┌────────
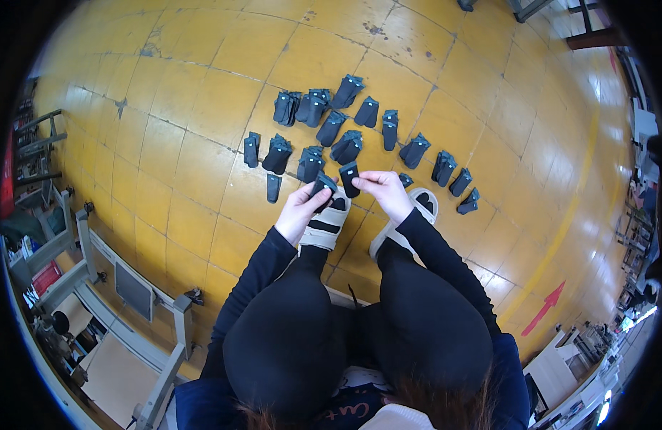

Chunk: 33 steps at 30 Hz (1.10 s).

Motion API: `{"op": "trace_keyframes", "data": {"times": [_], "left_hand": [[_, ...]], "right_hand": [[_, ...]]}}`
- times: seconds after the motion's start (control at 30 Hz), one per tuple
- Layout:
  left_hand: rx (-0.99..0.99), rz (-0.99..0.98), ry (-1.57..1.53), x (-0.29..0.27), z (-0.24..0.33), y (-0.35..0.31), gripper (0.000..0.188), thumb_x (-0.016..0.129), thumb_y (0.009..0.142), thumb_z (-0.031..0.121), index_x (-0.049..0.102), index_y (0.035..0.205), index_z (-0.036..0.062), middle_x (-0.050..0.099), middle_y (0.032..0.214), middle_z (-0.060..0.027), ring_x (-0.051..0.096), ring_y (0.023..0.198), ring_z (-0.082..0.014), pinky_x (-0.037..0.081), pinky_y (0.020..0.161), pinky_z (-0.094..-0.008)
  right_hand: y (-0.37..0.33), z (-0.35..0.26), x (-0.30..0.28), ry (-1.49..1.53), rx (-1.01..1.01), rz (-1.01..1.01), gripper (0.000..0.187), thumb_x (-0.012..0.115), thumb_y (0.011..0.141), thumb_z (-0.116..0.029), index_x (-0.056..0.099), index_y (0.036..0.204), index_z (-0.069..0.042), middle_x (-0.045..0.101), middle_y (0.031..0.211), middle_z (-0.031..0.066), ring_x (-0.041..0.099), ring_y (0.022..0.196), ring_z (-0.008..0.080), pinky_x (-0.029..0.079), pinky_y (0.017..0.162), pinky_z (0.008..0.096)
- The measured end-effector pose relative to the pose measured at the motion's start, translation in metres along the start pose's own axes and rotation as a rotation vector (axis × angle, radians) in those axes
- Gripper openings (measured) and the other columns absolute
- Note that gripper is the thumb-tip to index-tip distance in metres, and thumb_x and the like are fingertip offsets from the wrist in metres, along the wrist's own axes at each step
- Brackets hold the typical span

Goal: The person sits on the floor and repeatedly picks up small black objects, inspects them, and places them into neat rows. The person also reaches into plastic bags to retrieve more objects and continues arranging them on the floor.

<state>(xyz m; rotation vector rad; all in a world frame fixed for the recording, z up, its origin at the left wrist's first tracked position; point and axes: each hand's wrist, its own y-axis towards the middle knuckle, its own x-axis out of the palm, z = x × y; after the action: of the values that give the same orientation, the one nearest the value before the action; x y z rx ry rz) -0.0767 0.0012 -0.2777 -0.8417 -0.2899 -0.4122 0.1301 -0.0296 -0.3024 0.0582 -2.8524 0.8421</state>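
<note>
Over the cream left sandal's (324,231) toe, the left hand's (295,213) fingers grip a dark, folded fabric bundle (324,184), partly covered by the thumb. Just beyond the toe, the right hand's (389,195) fingers pinch a flat, tapered fabric piece (349,179). Farther beyond the sandal, soft tapered fabric stacks (311,163) lie on glossy yellow floor tiles (202,143), their layers hard to make out.

The glossy yellow tiled floor (187,93) bears a red arrow (544,308), a grey-framed table (182,324) standing left.
</note>
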Motion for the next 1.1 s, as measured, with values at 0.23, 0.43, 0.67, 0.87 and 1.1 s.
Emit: {"op": "trace_keyframes", "data": {"times": [0.23, 0.43, 0.67, 0.87, 1.1], "left_hand": [[0.039, -0.058, 0.068, -0.004, -0.026, 0.026, 0.022, 0.057, 0.093, 0.019, 0.06, 0.108, 0.0036, 0.064, 0.092, -0.0004, 0.057, 0.079, -0.006, 0.045, 0.074, -0.0199], [0.292, 0.192, 0.652, -0.053, -0.006, 0.097, 0.026, 0.064, 0.087, 0.026, 0.062, 0.091, 0.0008, 0.061, 0.068, -0.0025, 0.054, 0.062, -0.0072, 0.043, 0.057, -0.0252], [0.446, 0.25, 0.838, -0.068, 0.037, 0.165, 0.023, 0.062, 0.088, 0.025, 0.06, 0.091, 0.0028, 0.062, 0.072, -0.0018, 0.052, 0.054, -0.0071, 0.041, 0.053, -0.0236], [0.097, 0.205, 0.419, -0.067, 0.009, 0.145, 0.032, 0.049, 0.094, 0.032, 0.059, 0.102, 0.0023, 0.067, 0.085, -0.0058, 0.062, 0.064, -0.0143, 0.05, 0.061, -0.0277], [-0.145, -0.122, -0.255, -0.02, -0.005, 0.063, 0.037, 0.037, 0.099, 0.026, 0.046, 0.121, -0.0018, 0.059, 0.114, -0.0165, 0.061, 0.096, -0.0227, 0.051, 0.087, -0.0378]], "right_hand": [[0.011, 0.003, 0.012, 0.137, 0.108, 0.063, 0.031, 0.059, 0.09, -0.02, 0.061, 0.113, -0.001, 0.062, 0.106, 0.0003, 0.054, 0.094, 0.0078, 0.041, 0.079, 0.0237], [0.004, -0.003, -0.008, 0.096, 0.09, 0.115, 0.028, 0.054, 0.093, -0.021, 0.059, 0.116, -0.006, 0.061, 0.109, 0.0003, 0.055, 0.092, 0.008, 0.041, 0.079, 0.0236], [-0.006, -0.001, -0.02, 0.263, 0.085, 0.181, 0.024, 0.053, 0.092, -0.02, 0.06, 0.11, -0.006, 0.064, 0.097, 0.0017, 0.055, 0.084, 0.0082, 0.041, 0.075, 0.0226], [-0.005, -0.008, -0.018, 0.189, 0.036, 0.157, 0.022, 0.052, 0.093, -0.017, 0.059, 0.109, -0.004, 0.063, 0.096, 0.0028, 0.055, 0.082, 0.008, 0.042, 0.074, 0.0214], [-0.004, -0.014, 0.004, -0.303, -0.212, 0.174, 0.022, 0.059, 0.086, -0.007, 0.063, 0.107, -0.003, 0.062, 0.097, 0.0026, 0.056, 0.081, 0.0101, 0.044, 0.072, 0.0234]]}}
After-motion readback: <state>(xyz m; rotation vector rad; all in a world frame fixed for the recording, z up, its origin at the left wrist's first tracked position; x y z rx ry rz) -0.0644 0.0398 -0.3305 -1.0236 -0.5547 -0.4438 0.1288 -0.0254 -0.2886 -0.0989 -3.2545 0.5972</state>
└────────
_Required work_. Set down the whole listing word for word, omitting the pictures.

_Result_.
Chunk: 33 steps at 30 Hz (1.10 s).

Motion API: `{"op": "trace_keyframes", "data": {"times": [_], "left_hand": [[_, ...]], "right_hand": [[_, ...]]}}`
- times: seconds after the motion's start (control at 30 Hz), one per tuple
- Layout:
  left_hand: rx (-0.99..0.99), rz (-0.99..0.98), ry (-1.57..1.53), x (-0.29..0.27), z (-0.24..0.33), y (-0.35..0.31), gripper (0.000..0.188), thumb_x (-0.016..0.129), thumb_y (0.009..0.142), thumb_z (-0.031..0.121), index_x (-0.049..0.102), index_y (0.035..0.205), index_z (-0.036..0.062), middle_x (-0.050..0.099), middle_y (0.032..0.214), middle_z (-0.060..0.027), ring_x (-0.051..0.096), ring_y (0.023..0.198), ring_z (-0.082..0.014), pinky_x (-0.037..0.081), pinky_y (0.020..0.161), pinky_z (-0.094..-0.008)
  right_hand: y (-0.37..0.33), z (-0.35..0.26), x (-0.30..0.28), ry (-1.49..1.53), rx (-1.01..1.01), rz (-1.01..1.01), gripper (0.000..0.187), thumb_x (-0.012..0.115), thumb_y (0.011..0.141), thumb_z (-0.116..0.029), index_x (-0.056..0.099), index_y (0.036..0.204), index_z (-0.069..0.042), middle_x (-0.045..0.101), middle_y (0.031..0.211), middle_z (-0.031..0.066), ring_x (-0.041..0.099), ring_y (0.022..0.196), ring_z (-0.008..0.080), pinky_x (-0.029..0.079), pinky_y (0.017..0.162), pinky_z (0.008..0.096)
- The measured end-effector pose relative to the pose measured at the motion's start, translation in metres along the start pose's own axes and rotation as a rotation vector (axis × angle, radians) in those axes
- Gripper openings (measured) and the other columns absolute
- Note that gripper is the thumb-tip to index-tip distance in metres, and thumb_x and the like are fingertip offsets from the wrist in metres, along the wrist's own axes at each step
- Brackets hold the typical span

Goal: The person sits on the floor and repeatedly picks up small black objects, inspects them, and places them into neat rows. The person also reaches into plastic bags to retrieve more objects and continues arranging them on the floor.

<state>(xyz m; rotation vector rad; all in a world frame fixed for the recording, z up, its origin at the left wrist's first tracked position; point and axes: each hand's wrist, its own y-axis towards the middle knuckle, its own x-axis out of the palm, z = x × y; after the action: of the values that give the same orientation, the one nearest the value before the action; x y z rx ry rz) -0.0767 0.0012 -0.2777 -0.8417 -0.2899 -0.4122 0.1301 -0.0296 -0.3024 0.0582 -2.8524 0.8421</state>
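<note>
Over the cream left sandal's (324,231) toe, the left hand's (295,213) fingers grip a dark, folded fabric bundle (324,184), partly covered by the thumb. Just beyond the toe, the right hand's (389,195) fingers pinch a flat, tapered fabric piece (349,179). Farther beyond the sandal, soft tapered fabric stacks (311,163) lie on glossy yellow floor tiles (202,143), their layers hard to make out.

The glossy yellow tiled floor (187,93) bears a red arrow (544,308), a grey-framed table (182,324) standing left.
</note>
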Motion for the next 1.1 s, as measured, with values at 0.23, 0.43, 0.67, 0.87 and 1.1 s.
Emit: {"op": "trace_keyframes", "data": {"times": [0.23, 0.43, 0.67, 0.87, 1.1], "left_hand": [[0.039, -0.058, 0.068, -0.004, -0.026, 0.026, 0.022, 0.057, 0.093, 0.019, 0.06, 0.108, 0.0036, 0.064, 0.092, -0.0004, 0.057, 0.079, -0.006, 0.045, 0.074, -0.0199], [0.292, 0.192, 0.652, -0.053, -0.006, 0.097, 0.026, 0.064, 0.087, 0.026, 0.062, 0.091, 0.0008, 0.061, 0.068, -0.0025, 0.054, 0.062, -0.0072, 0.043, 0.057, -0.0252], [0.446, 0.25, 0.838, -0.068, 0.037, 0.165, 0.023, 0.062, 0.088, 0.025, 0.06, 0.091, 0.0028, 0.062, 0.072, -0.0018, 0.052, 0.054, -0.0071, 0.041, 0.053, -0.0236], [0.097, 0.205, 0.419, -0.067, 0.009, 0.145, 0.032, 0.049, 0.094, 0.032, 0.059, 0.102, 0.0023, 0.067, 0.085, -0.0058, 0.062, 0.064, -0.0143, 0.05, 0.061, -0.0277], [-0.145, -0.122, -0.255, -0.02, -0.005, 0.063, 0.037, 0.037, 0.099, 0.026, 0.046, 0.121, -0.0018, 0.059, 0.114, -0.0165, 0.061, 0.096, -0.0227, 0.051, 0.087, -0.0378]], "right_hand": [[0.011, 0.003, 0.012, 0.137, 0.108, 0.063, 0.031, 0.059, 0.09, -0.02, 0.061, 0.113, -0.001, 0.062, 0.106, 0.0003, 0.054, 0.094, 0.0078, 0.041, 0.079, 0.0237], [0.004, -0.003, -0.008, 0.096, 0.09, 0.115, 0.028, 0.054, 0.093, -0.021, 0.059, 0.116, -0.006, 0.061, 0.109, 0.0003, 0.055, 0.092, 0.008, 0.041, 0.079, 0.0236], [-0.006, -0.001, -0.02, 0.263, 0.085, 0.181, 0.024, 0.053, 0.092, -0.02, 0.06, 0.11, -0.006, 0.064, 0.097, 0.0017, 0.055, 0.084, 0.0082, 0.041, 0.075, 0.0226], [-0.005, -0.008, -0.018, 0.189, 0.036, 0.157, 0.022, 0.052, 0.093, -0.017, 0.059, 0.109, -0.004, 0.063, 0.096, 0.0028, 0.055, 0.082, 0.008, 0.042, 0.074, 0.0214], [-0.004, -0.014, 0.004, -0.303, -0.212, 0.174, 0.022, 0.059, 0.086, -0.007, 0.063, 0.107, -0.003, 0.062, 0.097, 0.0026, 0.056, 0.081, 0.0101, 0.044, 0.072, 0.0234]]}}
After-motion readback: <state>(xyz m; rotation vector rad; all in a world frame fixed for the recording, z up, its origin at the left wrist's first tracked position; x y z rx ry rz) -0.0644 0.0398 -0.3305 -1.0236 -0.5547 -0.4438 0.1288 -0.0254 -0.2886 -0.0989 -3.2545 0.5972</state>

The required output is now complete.